- **What is expected**
In the data that follows, count every line holding the string "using" and give the count alone.

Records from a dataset
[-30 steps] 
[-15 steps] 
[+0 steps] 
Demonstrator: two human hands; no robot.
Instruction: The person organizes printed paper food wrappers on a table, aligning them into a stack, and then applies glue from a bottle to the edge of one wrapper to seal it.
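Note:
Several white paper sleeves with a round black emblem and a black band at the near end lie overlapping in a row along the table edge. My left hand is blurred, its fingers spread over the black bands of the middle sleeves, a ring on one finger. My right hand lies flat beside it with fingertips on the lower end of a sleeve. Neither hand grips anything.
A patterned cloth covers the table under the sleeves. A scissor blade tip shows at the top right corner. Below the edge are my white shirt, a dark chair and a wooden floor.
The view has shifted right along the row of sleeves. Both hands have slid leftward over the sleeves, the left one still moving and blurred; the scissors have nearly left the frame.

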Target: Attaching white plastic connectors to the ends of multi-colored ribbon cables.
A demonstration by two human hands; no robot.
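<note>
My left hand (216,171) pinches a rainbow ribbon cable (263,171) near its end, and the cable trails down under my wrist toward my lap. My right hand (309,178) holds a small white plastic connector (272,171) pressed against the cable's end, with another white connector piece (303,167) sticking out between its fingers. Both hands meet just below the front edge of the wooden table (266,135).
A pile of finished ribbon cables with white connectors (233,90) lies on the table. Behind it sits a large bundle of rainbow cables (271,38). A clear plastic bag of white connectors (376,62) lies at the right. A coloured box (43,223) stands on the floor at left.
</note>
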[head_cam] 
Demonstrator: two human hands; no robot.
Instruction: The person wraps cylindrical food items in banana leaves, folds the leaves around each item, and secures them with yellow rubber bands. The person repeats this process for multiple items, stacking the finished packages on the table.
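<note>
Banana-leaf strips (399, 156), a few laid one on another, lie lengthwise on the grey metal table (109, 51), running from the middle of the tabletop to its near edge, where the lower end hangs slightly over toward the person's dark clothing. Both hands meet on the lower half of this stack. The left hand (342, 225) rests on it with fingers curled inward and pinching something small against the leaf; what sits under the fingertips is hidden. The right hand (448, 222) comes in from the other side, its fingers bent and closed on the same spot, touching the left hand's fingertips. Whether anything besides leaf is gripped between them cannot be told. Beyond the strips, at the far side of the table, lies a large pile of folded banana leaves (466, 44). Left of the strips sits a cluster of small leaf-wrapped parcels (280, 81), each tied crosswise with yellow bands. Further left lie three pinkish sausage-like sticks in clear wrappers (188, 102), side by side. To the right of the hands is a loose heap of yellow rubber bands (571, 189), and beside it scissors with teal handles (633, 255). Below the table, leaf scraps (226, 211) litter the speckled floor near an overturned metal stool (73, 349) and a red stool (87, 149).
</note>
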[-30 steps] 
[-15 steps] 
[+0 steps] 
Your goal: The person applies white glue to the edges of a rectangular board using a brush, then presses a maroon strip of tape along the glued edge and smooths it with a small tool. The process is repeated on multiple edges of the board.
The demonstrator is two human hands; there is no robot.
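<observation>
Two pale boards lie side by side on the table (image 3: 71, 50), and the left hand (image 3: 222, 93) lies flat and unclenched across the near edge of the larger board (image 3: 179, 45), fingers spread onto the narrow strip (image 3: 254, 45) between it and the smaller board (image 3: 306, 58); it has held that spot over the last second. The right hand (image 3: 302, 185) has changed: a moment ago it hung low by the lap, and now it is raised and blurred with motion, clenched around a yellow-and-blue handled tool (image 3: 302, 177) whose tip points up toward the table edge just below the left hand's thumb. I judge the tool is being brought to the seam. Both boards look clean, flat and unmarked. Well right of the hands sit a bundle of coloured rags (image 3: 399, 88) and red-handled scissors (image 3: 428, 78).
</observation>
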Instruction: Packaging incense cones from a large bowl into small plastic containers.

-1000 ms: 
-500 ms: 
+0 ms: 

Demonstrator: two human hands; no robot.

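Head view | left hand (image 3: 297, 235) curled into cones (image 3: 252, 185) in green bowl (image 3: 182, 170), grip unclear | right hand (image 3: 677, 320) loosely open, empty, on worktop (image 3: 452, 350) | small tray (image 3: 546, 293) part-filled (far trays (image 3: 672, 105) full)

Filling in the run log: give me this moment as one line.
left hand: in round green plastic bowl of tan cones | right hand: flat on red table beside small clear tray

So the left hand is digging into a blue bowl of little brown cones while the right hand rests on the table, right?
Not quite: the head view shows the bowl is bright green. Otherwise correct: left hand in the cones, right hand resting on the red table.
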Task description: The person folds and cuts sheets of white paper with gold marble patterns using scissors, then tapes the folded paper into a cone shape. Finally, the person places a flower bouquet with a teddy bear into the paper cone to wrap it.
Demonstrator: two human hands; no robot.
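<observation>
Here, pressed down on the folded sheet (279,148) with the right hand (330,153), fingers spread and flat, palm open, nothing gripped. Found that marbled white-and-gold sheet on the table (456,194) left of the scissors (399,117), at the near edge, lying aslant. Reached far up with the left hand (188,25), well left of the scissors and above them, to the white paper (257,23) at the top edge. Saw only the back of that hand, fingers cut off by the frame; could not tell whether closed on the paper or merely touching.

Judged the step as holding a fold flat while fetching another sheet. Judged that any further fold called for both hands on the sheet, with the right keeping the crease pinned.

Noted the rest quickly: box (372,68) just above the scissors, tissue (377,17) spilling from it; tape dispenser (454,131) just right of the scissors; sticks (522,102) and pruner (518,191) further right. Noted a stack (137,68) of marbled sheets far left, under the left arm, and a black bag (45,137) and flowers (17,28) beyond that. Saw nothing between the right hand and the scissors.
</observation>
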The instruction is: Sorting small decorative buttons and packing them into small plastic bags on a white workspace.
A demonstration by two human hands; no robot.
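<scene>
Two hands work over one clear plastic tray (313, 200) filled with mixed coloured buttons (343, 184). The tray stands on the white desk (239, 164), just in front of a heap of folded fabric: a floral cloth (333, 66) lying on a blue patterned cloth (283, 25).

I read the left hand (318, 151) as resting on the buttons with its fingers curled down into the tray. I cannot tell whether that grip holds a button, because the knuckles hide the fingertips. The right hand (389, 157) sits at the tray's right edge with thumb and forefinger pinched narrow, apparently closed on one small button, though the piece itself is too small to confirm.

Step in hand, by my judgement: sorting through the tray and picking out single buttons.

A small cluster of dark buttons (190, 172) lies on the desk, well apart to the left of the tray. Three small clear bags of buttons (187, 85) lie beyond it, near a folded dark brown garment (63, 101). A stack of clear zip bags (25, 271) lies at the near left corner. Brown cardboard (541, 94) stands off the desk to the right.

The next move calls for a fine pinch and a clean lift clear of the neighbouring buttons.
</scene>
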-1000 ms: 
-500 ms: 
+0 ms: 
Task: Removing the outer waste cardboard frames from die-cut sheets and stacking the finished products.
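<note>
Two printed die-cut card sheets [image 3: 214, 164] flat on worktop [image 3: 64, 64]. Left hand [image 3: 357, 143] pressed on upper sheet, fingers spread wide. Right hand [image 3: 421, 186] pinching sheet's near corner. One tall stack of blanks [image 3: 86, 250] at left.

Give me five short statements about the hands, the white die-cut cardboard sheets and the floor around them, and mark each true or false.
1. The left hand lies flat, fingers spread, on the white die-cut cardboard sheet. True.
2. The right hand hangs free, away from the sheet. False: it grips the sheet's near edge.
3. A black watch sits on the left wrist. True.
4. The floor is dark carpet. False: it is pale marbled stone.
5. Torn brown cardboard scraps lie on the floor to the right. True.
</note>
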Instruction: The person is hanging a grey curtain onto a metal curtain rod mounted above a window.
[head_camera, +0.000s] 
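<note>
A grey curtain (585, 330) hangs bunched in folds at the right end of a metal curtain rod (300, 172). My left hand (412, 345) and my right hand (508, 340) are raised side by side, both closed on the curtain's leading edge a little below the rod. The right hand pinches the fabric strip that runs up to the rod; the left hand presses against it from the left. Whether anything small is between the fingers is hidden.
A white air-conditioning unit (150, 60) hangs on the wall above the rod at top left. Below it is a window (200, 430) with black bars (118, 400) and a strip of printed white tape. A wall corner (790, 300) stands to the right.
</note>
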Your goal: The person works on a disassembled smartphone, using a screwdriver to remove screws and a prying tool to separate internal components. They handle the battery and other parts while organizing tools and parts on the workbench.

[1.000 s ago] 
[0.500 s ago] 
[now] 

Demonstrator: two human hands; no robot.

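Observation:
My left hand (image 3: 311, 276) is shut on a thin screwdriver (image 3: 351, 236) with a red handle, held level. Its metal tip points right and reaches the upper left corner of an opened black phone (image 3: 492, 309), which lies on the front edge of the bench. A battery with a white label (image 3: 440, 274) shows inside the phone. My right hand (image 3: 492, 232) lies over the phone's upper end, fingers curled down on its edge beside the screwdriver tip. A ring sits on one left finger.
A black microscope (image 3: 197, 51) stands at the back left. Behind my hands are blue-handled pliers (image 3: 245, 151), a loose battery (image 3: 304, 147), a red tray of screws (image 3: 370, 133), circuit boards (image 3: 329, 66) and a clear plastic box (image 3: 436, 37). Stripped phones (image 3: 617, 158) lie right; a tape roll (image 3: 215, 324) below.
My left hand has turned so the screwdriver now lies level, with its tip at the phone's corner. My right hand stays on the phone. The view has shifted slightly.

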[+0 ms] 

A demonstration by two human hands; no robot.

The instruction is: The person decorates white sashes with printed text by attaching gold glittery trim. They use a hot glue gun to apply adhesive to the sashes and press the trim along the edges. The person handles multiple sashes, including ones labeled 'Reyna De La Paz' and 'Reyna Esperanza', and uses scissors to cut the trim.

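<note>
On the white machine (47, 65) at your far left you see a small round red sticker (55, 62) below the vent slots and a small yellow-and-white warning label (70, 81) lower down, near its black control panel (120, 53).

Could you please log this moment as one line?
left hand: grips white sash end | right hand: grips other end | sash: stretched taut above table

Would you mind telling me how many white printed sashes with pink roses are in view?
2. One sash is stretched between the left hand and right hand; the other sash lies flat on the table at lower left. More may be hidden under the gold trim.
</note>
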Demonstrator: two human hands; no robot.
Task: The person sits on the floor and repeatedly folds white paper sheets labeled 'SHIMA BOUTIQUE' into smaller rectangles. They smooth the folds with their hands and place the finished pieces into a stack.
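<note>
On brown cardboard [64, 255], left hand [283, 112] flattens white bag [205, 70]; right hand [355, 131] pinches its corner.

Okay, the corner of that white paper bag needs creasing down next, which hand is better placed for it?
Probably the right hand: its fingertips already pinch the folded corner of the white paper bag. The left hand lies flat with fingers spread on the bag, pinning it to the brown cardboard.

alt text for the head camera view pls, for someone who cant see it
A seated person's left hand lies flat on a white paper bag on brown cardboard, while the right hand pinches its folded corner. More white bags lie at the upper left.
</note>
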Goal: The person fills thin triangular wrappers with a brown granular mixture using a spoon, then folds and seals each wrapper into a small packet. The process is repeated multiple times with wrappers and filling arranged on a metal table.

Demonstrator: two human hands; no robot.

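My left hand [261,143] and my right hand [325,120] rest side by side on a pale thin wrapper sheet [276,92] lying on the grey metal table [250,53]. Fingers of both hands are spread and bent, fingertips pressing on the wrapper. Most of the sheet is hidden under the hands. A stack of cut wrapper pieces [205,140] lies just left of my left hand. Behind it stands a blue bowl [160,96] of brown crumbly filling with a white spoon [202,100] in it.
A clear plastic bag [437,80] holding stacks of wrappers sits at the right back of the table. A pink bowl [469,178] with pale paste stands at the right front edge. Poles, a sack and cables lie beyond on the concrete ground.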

- **Exercise answer**
4